Selon lui, «… Aujourd’hui, il y a des gens qui sont arrêtés au Sénégal pour différents délits que certains qualifient de délits politiques. Ce n’est pas aux autorités guinéennes de venir au Sénégal nous dire ce qu’il faut faire », dit-il pour justifier son silence.
Et de poursuivre, « je m’abstiendrai par respect, de venir en Guinée pour avoir à dicter aux Guinéens ce qu’il y a à faire » a-t-il ajouté. Précisant que « Si mes relations amicales et fraternelles me le permettent, et si je devais en parler, ce serait en douce, amicalement. Mais, je ne reviendrai pas ici dans une conférence de presse pour vous dire que j’ai dit ceci ou que j’ai fait cela. Je pense que globalement ça doit se passer comme ça ».

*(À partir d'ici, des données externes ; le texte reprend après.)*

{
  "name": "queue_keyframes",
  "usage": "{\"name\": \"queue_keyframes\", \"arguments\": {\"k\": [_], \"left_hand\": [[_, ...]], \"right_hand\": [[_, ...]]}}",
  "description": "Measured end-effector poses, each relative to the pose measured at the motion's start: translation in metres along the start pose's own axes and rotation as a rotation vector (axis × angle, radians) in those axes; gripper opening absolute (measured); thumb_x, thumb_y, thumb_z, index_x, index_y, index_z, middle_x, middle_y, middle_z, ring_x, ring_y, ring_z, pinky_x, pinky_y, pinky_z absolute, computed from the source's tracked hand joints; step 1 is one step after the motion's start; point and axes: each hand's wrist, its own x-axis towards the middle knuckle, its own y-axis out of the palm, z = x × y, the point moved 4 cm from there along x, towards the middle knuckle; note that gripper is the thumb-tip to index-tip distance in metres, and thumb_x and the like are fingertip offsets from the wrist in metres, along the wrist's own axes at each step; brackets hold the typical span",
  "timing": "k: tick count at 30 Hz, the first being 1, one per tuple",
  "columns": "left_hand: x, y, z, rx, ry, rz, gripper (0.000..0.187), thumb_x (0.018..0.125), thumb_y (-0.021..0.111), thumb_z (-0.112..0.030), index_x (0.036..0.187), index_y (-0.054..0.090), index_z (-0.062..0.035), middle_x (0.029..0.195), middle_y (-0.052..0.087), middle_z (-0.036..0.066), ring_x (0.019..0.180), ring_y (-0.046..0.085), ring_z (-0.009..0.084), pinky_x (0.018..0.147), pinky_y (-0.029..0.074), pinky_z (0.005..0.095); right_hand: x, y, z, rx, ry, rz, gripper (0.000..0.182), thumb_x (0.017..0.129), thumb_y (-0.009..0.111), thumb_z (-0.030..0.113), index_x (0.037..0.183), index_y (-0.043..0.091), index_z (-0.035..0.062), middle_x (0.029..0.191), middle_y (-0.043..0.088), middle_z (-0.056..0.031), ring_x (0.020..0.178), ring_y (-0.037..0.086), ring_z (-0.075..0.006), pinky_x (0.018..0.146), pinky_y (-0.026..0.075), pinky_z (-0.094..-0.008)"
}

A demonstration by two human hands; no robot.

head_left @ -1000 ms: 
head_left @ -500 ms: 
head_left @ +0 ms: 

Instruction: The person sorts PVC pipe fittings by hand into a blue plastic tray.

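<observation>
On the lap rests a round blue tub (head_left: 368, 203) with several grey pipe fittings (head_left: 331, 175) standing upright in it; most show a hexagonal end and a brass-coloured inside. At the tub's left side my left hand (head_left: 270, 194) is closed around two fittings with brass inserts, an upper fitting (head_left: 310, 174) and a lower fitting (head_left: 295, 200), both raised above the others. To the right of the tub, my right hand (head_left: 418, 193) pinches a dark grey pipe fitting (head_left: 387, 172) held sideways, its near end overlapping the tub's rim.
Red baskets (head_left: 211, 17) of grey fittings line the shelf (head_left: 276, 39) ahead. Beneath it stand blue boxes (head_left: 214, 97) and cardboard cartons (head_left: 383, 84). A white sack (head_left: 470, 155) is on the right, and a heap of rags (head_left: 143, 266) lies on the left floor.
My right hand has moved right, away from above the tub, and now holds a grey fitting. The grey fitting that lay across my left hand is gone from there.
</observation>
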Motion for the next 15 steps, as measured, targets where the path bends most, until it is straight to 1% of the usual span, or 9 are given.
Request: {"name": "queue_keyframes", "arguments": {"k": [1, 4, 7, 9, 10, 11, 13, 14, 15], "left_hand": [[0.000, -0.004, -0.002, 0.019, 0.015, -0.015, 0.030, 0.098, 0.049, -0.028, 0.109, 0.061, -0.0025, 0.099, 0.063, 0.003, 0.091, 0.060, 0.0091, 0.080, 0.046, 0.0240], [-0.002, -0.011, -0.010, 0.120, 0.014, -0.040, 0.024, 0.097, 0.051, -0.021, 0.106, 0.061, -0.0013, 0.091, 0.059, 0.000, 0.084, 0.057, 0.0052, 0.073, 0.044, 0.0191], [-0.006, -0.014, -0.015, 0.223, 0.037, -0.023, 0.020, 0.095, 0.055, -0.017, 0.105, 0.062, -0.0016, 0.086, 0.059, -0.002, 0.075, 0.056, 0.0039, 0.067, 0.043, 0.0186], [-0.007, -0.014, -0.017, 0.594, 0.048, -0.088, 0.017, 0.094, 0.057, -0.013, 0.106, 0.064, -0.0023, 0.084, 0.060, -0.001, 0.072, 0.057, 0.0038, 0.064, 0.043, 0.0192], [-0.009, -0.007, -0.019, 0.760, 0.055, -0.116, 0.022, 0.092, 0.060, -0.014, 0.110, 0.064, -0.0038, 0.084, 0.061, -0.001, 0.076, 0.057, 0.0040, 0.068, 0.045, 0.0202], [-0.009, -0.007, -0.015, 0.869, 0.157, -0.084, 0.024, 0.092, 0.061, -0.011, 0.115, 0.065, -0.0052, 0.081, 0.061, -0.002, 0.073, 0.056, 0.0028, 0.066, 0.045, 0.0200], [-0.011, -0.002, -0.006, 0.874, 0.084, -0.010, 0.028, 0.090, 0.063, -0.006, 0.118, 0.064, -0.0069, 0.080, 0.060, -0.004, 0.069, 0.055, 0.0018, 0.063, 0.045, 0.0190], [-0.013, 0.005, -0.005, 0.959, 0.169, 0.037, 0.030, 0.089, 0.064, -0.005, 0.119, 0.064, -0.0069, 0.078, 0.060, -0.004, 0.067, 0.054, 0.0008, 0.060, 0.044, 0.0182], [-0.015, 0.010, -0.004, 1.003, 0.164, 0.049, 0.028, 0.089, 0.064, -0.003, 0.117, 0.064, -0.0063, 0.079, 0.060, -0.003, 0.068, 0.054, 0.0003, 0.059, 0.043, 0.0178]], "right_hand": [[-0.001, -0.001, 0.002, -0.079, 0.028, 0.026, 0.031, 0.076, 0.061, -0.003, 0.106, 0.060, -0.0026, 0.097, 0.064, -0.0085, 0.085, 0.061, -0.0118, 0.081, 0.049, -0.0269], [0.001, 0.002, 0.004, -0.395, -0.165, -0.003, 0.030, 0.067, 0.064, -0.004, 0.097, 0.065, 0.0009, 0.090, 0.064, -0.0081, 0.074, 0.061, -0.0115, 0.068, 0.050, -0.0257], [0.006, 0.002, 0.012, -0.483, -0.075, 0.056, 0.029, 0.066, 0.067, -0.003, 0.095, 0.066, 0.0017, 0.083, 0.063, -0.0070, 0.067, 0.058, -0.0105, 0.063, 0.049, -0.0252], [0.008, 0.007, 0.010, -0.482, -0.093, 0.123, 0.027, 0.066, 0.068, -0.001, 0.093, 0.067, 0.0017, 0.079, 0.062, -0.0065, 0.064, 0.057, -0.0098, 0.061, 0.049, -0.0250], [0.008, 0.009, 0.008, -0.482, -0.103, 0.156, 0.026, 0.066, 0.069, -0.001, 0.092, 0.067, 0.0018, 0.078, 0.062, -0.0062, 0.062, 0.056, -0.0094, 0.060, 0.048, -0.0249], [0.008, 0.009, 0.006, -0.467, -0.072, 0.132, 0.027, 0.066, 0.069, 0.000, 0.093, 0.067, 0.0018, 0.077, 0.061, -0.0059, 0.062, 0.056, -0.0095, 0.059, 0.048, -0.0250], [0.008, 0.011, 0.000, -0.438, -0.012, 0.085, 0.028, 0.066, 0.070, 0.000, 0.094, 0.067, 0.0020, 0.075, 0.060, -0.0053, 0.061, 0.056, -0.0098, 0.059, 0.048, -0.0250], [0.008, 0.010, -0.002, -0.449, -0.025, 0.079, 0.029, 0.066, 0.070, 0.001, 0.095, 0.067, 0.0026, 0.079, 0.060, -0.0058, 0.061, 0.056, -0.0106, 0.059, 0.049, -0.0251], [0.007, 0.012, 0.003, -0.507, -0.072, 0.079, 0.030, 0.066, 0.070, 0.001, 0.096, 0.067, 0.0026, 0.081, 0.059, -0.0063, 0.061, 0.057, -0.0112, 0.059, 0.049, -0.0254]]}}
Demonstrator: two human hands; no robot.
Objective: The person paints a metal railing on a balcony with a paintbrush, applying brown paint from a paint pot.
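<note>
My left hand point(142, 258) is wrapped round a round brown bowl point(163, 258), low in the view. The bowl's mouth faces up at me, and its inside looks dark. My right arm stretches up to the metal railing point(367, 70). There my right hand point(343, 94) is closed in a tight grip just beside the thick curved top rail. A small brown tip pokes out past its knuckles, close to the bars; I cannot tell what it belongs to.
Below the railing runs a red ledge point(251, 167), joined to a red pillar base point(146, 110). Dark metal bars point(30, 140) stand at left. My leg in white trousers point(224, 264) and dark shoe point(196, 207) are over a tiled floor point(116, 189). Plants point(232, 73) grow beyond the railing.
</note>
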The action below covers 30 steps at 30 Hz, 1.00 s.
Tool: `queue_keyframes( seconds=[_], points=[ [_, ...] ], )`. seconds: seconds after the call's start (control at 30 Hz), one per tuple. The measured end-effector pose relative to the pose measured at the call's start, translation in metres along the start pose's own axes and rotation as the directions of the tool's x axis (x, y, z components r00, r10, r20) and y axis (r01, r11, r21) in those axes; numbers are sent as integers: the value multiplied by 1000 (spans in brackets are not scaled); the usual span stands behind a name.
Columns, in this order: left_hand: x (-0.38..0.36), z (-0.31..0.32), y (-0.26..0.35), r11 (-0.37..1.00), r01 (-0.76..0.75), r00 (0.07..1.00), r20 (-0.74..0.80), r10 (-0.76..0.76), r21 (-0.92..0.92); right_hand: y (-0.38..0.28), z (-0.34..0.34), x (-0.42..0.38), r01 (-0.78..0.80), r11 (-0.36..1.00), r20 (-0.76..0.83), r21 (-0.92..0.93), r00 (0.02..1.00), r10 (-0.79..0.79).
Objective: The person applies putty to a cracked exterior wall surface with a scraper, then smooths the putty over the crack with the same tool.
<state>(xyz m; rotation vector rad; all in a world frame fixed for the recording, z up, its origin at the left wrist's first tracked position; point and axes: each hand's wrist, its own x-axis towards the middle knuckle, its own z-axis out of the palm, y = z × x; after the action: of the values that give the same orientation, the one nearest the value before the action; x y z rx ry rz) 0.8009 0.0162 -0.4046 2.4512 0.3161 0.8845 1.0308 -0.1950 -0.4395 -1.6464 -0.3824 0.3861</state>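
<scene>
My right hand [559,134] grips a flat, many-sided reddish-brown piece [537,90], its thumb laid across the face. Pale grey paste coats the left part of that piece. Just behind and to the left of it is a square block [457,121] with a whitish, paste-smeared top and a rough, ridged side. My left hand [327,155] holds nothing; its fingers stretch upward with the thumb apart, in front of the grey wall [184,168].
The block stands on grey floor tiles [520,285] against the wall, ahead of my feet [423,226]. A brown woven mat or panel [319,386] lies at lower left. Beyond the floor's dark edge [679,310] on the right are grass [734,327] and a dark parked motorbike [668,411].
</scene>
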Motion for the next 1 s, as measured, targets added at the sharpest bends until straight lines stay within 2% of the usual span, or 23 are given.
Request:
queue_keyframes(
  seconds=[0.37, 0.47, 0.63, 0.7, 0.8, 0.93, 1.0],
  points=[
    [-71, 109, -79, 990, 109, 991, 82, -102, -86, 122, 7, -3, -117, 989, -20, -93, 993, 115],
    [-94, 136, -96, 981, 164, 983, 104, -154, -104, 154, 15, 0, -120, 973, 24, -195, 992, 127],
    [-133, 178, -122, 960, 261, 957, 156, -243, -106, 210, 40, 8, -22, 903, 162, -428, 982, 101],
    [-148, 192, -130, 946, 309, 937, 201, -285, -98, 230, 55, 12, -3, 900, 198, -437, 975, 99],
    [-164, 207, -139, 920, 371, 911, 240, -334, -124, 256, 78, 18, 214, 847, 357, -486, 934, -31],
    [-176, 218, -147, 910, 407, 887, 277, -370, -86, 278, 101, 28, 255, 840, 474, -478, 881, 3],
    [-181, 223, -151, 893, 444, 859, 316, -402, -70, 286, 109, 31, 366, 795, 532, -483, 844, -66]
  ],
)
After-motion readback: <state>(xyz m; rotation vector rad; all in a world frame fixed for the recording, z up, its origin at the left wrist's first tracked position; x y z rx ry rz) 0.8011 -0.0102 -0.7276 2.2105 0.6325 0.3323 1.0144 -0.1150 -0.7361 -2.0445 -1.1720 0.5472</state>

A l’en croire, la préoccupation est comment évoluer ensemble sans aucune immixtion dans les affaires internes. « Nous nous préoccupons mutuellement de l’évolution de chacun de nos pays, puisque la stabilité de chacun de nos pays, l’impact ou l’instabilité de chacun de nos pays peut impacter sur les autres pays. Nous sommes déjà assez confrontés à la question sécuritaire dans beaucoup de nos pays amis et frères. Mais ça ne va pas au-delà de cela. J’ai suffisamment d’expériences politique pour ne pas venir ici vous dire que j’ai dit ceci aux autorités guinéennes. Ça ne relève pas de ma compétence », a-t-il dit.
Après la Guinée, le chef du gouvernement sénégalais se rendra en Sierra-Leone.